Vitoriosos em batalhas ou competições frequentemente lhe dedicavam, em muitos lugares, obras de arte em agradecimento. Em Olímpia, Nice era associada a Zeus em seu templo; em Atenas, era identificada com a deusa Atena, e não com Zeus. Reflexo disso é a célebre escultura de Fídias para a naos do Parthenon, que representava Atena com uma pequena Nice na mão direita [Ilum. 0280].

Havia em Atenas, de acordo com Pausânias (1.22.4), o templo da Νίκη Ἀπτέρου, 'Nice sem asas', assim chamado por causa da imagem de madeira (ξόανον) da deusa (5.26.6) com uma romã na mão direita (Suda ν.384, s.v. Νίκη Ἀθηνᾶ).

Em Olímpia ela era provavelmente cultuada juntamente com Zeus, em seu grande templo. Nas ocasiões apropriadas, os atenienses usavam seu nome como um dos epítetos de Atena, “Atena Nice”, e a cultuavam no belo e pequeno templo na parte sudoeste da acrópole [Ilum. 0774]. A imagem da deusa não tinha asas, para que ela nunca deixasse a pólis (Pausânias 3.15.7).

Recepção

f0190-crato-bias-prometeu
Fig. 0190. Crato e Bias seguram os braços de Prometeu.

Crato e Bias são personagens do Prometeu Acorrentado, tragédia de meados do século -V atribuída a Ésquilo, na qual representam o poder de Zeus. Crato e mais raramente Bias às vezes aparecem em pinturas e ilustrações modernas do Prometeu (Fig. 0190).

Associada comumente à vitória em guerras (e.g. Sófocles, Antígona 148-51), Nice foi muitas vezes representada em moedas que evocavam vitórias nos jogos atléticos. Em geral a deusa aparece voando sobre o vencedor, com uma coroa nas mãos. Giuseppe Cassioli (1865-1942) utilizou esse tema no logotipo das Olimpíadas de 1928 e durante muito tempo ela foi representada assim no anverso nas medalhas olímpicas.
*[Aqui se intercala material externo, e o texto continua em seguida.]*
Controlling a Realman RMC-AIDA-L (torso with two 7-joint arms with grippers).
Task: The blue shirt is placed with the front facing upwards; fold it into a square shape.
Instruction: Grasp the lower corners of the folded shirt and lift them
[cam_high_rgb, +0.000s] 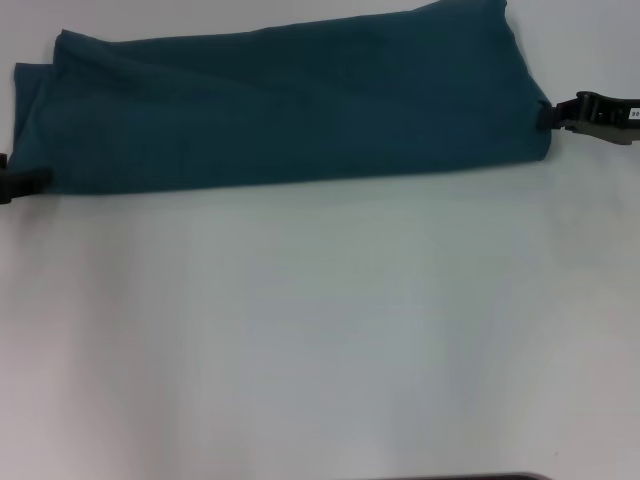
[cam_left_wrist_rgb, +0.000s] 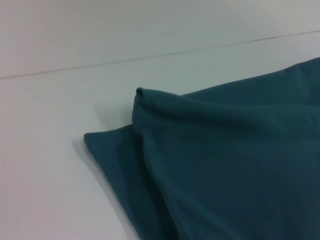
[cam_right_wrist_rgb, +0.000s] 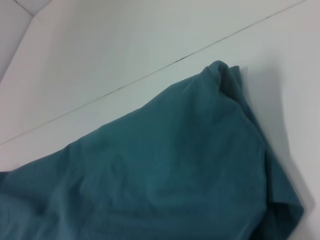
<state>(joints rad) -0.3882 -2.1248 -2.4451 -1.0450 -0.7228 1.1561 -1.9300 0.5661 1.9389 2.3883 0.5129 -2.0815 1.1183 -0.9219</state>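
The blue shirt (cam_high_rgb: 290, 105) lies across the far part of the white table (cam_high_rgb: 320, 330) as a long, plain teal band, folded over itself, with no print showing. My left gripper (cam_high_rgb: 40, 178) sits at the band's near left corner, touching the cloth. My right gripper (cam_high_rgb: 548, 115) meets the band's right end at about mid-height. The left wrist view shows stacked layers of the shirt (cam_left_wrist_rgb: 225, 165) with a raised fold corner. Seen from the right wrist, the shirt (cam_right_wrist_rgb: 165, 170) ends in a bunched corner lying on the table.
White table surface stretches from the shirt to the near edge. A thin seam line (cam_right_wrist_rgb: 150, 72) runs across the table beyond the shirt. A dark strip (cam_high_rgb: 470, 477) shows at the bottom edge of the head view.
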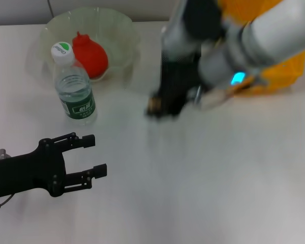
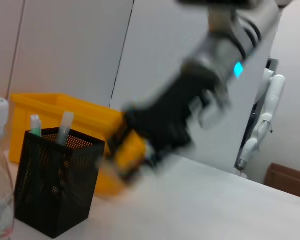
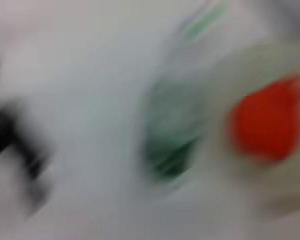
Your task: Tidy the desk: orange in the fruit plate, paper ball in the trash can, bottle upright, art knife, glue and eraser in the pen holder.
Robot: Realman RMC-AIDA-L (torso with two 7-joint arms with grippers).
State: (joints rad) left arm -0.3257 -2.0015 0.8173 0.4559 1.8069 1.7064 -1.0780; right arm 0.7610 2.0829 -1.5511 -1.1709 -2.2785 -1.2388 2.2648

miniaturaNice coroa um vencedor

Na literatura antiga, Nice era evocada com frequência por Baquílides (e mais raramente por Simônides e por Píndaro) ao cantar vitórias em jogos atléticos. Inspirou também um dos hinos órficos (nº 33) nos séculos II/IV, no qual o poeta a qualifica de θνητοῖσι ποθεινήν, ‘desejada pelos mortais’ (33.1).

Em nossos dias, a versão transliterada de Νίκη deu nome à ubíqua companhia de equipamentos esportivos Nike. O nome da deusa está também no radical de alguns nomes próprios muito utilizados, e.g. Nicolau, Nicholas, Nikita e numerosos outros diminutivos.